Martin Lefebvre wrote
(and I completely agree with him):
*All indices and symbols must have
their share of iconicity (symbols also have their share of
indexicality).*
and
*Now, to say that "all" film images are icons (or
indices) is really to say very little, and very little as far as the
study
of the cinema (or even the study of the cinematic experience) goes.*
and
*Icon, Indices and Symbols are not things, they are ways or relating to
things and the world -- and this is always context-dependent.*
and
*A whole film MAY become a sign
of something (for instance, this is what happens when critics see a film
as
mysogynist or as feminist); or something in a film (e.g. a movement, a
look, clothing, a prop, a narrative pattern, music, or a collection
thereof, etc. -- ad infinitum) MAY become signs.*
I agree with that, and I think that we could refer here to the classical
barthes' _Third sense_, where he stressed the fact that in an image
there are 3 levels of sense (informative, symbolic and a third one that
we could call iconic, to which corresponded communication, signification
and significance). The fact is that the first two leves are not
exhaustive, because there is always something vague, difficult to
express, even not intentional, which opens the image to the infinite of
language (that is, to the infinite possibilities of new meanings,
throughout ages, places, contexts).
The he writes:
*But when I watch a fiction film (say, _The Big
Sleep_) I don't think of using it as a sign that Humprey Bogart (or
Philip
Marlow) exist.*
He expresses very clearly one of my preoccupation with face (and body)

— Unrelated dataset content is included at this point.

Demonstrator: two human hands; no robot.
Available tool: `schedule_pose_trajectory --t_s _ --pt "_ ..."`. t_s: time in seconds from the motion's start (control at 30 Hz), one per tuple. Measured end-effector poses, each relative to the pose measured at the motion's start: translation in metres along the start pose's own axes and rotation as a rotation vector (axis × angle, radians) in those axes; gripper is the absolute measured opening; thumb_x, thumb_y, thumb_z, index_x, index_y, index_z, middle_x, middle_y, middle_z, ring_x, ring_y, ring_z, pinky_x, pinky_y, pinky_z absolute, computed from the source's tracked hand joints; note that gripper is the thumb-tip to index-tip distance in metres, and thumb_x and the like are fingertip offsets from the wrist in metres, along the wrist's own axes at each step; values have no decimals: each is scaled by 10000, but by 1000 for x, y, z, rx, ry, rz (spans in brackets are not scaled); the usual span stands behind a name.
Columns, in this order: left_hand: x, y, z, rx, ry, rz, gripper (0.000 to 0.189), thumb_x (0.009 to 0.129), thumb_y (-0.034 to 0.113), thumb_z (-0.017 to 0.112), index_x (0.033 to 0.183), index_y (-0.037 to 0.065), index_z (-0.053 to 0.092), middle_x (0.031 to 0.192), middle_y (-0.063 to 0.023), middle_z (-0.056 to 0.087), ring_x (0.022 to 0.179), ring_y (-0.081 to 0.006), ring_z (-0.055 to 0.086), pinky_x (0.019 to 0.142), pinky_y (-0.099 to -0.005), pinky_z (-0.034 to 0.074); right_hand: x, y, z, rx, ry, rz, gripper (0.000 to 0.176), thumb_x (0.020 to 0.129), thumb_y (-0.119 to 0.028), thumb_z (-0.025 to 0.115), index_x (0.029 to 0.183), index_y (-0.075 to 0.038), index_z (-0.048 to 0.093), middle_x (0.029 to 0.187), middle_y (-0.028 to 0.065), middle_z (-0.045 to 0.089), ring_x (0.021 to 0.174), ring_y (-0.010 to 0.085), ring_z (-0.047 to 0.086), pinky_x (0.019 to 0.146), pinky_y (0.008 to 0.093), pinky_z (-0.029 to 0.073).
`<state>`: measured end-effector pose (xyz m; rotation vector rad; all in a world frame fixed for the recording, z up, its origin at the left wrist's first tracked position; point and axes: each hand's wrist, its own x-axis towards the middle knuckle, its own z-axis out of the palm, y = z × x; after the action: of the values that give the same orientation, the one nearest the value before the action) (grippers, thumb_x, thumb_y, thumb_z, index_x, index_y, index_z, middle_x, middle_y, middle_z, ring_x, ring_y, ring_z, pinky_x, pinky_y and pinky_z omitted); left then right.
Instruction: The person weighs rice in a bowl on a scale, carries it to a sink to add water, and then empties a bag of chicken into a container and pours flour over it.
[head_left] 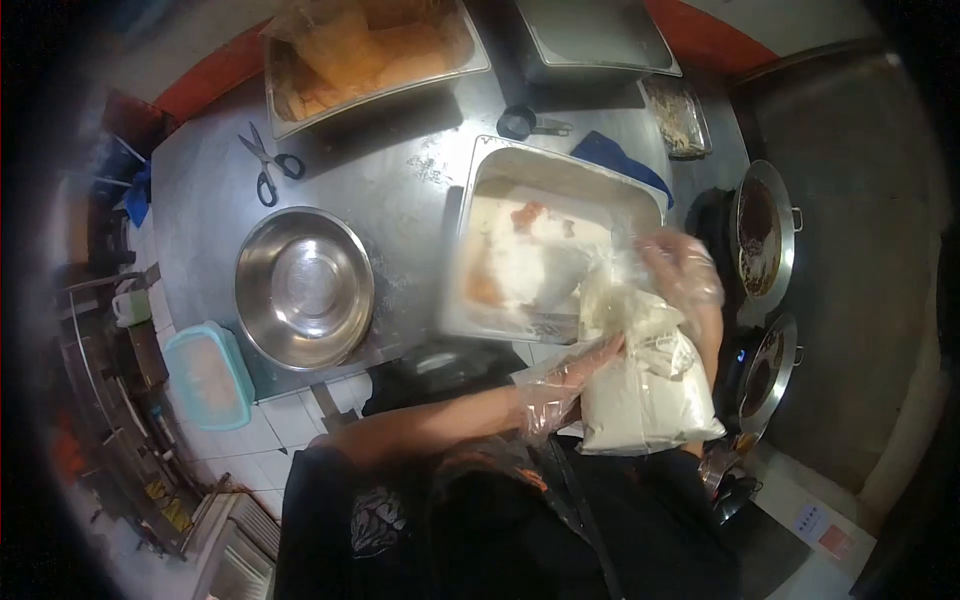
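Note:
A clear plastic bag of white powder (650,400) hangs tilted at the near right edge of a steel pan (470,200). My left hand (570,380), in a clear plastic glove, is closed around the bag's left side below its neck. At the bag's mouth is my right hand (685,265), also gloved and slightly blurred, its fingers curled on the plastic. Inside the pan lies a heap of white powder (515,250) with reddish-orange patches. The bag's open end points into the pan.
An empty steel bowl (305,285) and scissors (265,165) are on the left. A tub of orange contents (370,70), a second pan (600,45), a black cup (517,122) and a blue cloth (620,160) lie beyond. Woks (765,235) stand right; a teal-lidded container (210,375) sits lower left.

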<state>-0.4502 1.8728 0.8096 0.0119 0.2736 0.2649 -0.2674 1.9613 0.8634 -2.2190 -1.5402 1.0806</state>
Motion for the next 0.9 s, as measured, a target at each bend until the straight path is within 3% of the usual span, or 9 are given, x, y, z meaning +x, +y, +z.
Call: schedule_pose_trajectory --t_s 0.03,0.07,0.13,0.43,0.53,0.63,0.73,0.83,0.9 --pt "-8 2 5 -4 25 -6 810 907 587 531 1493 116 228 1473 -99 373 1320 -213 425 1064 -412 416 2 21 17 -173 196 -166 401 879 -348 635 991 36 668 886 173 688 738 287 655 696 388 499" --pt "-16 1 10 -11 46 -18 815 906 592 527 1497 124 219 1482 -95 361 1330 -218 413 1061 -415 419 -1 21 20 -174 206 -153 401 879 -348 635 991 36 668 886 173 688 738 287 655 696 388 499" --pt "-26 6 11 11 18 -3 812 902 601 521 1499 142 218 1484 -92 359 1329 -226 414 1065 -424 415 14 8 20 47 -98 -90 398 881 -356 624 996 21 680 842 175 689 704 269 644 688 368 494" --pt "-45 -3 -19 -123 89 -27 806 871 616 556 1477 171 265 1468 -88 384 1319 -232 425 1079 -447 400 15 -7 52 -178 -137 -95 282 881 -274 635 963 -10 694 787 84 671 676 154 583 634 308 466" --pt "-43 -5 -20 -159 53 -73 826 849 647 568 1473 188 280 1455 -76 405 1307 -237 437 1087 -445 390 -8 -3 40 -63 94 -13 272 879 -257 640 947 2 689 775 67 668 675 119 576 627 295 462" --pt "-33 -4 -23 -96 -71 -77 829 867 677 510 1481 173 273 1442 -72 427 1306 -225 440 1081 -425 394 -23 -4 34 -220 189 -28 366 883 -350 605 966 -5 695 766 181 675 667 252 631 664 376 476" --pt "-20 -8 -30 -71 -110 -138 840 875 670 506 1500 179 235 1474 -73 381 1333 -218 404 1100 -421 363 -19 17 16 170 191 25 362 885 -299 652 1017 38 659 859 123 677 737 153 600 680 307 482" --pt "-17 -12 -38 15 -120 -167 899 858 700 500 1513 162 199 1502 -88 333 1358 -230 365 1113 -418 329 -46 8 17 -14 196 94 328 888 -291 637 994 16 681 772 78 666 655 142 579 622 304 460" --pt "-13 -5 -42 99 -126 -151 958 842 729 493 1526 145 163 1531 -103 285 1383 -243 326 1126 -415 296 -44 17 26 -253 548 8 290 888 -266 653 927 22 664 732 19 612 627 69 501 569 259 417"
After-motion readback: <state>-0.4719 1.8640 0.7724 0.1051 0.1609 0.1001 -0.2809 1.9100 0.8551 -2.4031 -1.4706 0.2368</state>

on the screen as sign of something (else): of course the face of Bogart
can be understood as a symbol, as satisfying the second barthesian
level, but I wonder if this face functions as an icon, just because it
is not sign of the existence of Bogart's face, but it opens this face to
alterity, meant as possibility of conceiving this face as other from
itself, as its *shadow*, to quote Lévinas.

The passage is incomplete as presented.